# Task directions:
Take the entries below and print only the lines from the one with "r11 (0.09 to" through the one with "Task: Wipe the", exactly as they stand, both ends included.

# Information supplied:

--*--

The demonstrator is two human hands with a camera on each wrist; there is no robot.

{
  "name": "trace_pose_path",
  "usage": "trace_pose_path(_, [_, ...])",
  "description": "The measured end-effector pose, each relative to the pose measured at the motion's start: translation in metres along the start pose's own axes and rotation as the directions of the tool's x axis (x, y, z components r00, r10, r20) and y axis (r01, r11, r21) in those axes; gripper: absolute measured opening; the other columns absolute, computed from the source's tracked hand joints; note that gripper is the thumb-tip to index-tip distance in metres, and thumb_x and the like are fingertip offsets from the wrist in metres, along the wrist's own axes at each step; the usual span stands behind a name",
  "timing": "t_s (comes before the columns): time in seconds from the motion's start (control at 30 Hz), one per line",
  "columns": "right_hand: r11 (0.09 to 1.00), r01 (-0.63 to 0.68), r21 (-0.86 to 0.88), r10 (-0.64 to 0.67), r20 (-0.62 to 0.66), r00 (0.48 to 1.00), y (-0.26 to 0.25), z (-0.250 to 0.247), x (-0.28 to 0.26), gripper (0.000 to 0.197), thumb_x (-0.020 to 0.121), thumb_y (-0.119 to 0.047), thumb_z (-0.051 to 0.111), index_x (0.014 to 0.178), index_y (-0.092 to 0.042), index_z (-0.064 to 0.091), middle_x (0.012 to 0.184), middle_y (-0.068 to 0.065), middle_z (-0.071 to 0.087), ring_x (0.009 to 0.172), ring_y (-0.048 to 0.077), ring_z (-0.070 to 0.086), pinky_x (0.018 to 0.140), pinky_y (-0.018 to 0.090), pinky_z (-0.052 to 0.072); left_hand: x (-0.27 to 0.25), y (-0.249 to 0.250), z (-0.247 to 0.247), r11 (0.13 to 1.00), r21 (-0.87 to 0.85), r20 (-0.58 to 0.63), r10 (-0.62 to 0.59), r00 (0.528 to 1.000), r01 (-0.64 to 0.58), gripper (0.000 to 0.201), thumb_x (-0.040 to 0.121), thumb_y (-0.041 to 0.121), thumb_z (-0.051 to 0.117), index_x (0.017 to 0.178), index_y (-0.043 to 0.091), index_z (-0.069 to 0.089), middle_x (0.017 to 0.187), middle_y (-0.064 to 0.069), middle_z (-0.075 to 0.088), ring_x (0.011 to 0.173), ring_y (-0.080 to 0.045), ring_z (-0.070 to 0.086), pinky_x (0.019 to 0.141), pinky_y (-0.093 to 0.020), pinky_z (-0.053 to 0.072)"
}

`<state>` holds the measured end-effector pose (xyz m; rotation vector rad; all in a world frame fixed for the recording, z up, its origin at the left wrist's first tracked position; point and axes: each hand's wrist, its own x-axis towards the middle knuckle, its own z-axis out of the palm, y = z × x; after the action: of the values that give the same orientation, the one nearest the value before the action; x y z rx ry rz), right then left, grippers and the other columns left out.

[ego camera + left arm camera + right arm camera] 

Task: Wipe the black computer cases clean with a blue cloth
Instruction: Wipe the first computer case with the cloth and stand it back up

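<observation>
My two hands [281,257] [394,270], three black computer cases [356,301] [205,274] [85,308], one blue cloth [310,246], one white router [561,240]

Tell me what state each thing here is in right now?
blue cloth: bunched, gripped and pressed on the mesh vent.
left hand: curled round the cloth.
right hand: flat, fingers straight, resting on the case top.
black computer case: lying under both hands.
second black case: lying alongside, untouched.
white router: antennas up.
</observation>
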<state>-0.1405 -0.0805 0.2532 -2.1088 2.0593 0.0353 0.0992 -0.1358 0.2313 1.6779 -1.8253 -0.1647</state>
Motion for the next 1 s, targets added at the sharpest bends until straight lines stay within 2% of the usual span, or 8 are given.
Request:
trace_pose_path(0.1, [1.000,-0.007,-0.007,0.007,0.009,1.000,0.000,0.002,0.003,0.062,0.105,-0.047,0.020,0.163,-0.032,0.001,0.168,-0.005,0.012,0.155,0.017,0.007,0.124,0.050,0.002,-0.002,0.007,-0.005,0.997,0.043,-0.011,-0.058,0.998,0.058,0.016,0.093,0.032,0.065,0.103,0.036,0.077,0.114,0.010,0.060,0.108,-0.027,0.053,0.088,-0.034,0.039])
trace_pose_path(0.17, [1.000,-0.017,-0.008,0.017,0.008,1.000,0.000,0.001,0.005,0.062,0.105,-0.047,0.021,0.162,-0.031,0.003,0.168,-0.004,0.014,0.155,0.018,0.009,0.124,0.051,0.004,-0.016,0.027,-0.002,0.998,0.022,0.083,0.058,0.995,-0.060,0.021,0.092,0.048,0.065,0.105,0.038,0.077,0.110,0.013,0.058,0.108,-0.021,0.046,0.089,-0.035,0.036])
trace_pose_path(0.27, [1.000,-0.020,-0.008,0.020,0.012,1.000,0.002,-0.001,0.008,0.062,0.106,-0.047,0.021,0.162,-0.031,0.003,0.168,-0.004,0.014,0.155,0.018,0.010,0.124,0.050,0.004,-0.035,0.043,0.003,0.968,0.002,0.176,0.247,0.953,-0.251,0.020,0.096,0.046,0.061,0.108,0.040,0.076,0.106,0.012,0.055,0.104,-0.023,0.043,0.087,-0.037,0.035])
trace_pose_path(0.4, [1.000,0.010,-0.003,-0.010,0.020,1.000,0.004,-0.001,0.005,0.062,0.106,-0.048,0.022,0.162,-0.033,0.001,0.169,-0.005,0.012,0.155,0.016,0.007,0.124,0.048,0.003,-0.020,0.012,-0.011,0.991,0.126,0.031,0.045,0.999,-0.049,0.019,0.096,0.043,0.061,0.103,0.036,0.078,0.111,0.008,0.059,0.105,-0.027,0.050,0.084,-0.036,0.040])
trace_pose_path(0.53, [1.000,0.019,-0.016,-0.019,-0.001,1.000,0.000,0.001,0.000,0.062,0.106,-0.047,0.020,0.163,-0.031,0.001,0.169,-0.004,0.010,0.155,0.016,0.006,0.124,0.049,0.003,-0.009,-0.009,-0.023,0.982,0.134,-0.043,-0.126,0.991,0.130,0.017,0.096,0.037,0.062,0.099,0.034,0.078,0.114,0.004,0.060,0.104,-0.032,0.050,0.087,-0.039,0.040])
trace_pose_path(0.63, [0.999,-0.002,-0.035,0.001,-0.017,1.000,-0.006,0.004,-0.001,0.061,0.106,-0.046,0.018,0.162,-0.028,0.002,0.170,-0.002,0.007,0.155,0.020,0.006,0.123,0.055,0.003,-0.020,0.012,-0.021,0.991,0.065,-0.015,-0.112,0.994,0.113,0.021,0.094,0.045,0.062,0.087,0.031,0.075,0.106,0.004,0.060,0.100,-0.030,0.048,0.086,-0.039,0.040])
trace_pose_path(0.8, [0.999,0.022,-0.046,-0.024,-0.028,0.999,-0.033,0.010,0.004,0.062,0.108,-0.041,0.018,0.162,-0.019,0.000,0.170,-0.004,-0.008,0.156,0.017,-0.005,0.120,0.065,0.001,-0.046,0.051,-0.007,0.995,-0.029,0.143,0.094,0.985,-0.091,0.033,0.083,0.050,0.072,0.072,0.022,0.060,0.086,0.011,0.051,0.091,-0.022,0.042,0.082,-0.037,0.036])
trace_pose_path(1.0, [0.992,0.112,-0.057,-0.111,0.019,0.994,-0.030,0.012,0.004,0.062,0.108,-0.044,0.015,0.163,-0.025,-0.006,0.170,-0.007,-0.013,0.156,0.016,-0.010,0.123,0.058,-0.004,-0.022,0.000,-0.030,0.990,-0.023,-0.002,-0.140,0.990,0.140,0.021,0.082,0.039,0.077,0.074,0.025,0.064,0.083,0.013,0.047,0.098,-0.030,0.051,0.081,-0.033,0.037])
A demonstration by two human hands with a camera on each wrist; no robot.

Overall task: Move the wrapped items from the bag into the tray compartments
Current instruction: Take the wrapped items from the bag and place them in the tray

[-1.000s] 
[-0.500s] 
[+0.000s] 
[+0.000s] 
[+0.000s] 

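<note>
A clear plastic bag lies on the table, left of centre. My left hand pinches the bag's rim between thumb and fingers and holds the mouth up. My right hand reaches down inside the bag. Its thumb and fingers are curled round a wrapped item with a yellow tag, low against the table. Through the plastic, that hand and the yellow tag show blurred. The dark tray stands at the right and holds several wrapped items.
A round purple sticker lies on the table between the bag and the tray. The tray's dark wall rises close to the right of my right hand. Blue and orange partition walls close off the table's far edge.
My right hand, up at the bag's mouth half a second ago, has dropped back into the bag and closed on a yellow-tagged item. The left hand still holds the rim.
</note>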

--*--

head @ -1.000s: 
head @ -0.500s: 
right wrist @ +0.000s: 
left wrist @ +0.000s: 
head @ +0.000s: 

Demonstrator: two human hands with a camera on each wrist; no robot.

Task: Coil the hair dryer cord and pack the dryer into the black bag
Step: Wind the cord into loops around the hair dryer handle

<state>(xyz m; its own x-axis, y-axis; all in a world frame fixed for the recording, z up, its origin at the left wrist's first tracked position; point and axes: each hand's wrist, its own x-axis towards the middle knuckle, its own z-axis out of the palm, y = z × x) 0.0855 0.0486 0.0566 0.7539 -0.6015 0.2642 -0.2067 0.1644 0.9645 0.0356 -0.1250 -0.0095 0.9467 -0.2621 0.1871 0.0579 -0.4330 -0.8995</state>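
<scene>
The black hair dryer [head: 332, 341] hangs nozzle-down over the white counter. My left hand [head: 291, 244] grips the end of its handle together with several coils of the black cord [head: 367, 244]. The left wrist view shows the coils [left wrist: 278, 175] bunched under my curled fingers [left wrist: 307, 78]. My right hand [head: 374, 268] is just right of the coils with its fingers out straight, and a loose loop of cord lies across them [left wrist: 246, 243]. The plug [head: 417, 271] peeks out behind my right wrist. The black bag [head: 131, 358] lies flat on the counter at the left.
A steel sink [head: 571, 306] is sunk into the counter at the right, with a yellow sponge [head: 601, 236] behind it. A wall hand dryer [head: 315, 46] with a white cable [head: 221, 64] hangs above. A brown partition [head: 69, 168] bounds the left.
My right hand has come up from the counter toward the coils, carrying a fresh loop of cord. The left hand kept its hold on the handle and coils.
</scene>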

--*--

# Result of this exercise:
  "columns": "right_hand: r11 (0.09 to 1.00), r01 (-0.63 to 0.68), r21 (-0.86 to 0.88), r10 (-0.64 to 0.67), r20 (-0.62 to 0.66), r00 (0.48 to 1.00), y (-0.26 to 0.25), z (-0.250 to 0.247), x (-0.28 to 0.26), gripper (0.000 to 0.197), thumb_x (-0.020 to 0.121), thumb_y (-0.119 to 0.047), thumb_z (-0.051 to 0.111), index_x (0.014 to 0.178), index_y (-0.092 to 0.042), index_z (-0.064 to 0.091), middle_x (0.012 to 0.184), middle_y (-0.068 to 0.065), middle_z (-0.071 to 0.087), ring_x (0.009 to 0.172), ring_y (-0.048 to 0.077), ring_z (-0.070 to 0.086), pinky_x (0.018 to 0.140), pinky_y (-0.018 to 0.090), pinky_z (-0.052 to 0.072); left_hand: x (-0.27 to 0.25), y (-0.249 to 0.250), z (-0.247 to 0.247), r11 (0.13 to 1.00), r21 (-0.87 to 0.85), r20 (-0.58 to 0.63), r10 (-0.62 to 0.59), r00 (0.528 to 1.000), r01 (-0.64 to 0.58), gripper (0.000 to 0.201), thumb_x (-0.040 to 0.121), thumb_y (-0.041 to 0.121), thumb_z (-0.051 to 0.117), index_x (0.017 to 0.178), index_y (-0.043 to 0.091), index_z (-0.069 to 0.089), middle_x (0.017 to 0.187), middle_y (-0.064 to 0.069), middle_z (-0.075 to 0.088), ring_x (0.011 to 0.173), ring_y (-0.080 to 0.045), ring_z (-0.070 to 0.086), pinky_x (0.019 to 0.141), pinky_y (-0.093 to 0.020), pinky_z (-0.053 to 0.072)"
}

`<state>` holds the measured end-effector pose (xyz m; rotation vector rad; all in a world frame fixed for the recording, z up, its origin at the left wrist's first tracked position; point and axes: each hand's wrist, its own x-axis towards the middle knuckle, its own z-axis out of the palm, y = z × x; after the action: of the values that give the same orientation, the one nearest the value before the action; x y z rx ry rz), right then left, grippers and the other columns left out.

[ego camera + left arm camera + right arm camera] 

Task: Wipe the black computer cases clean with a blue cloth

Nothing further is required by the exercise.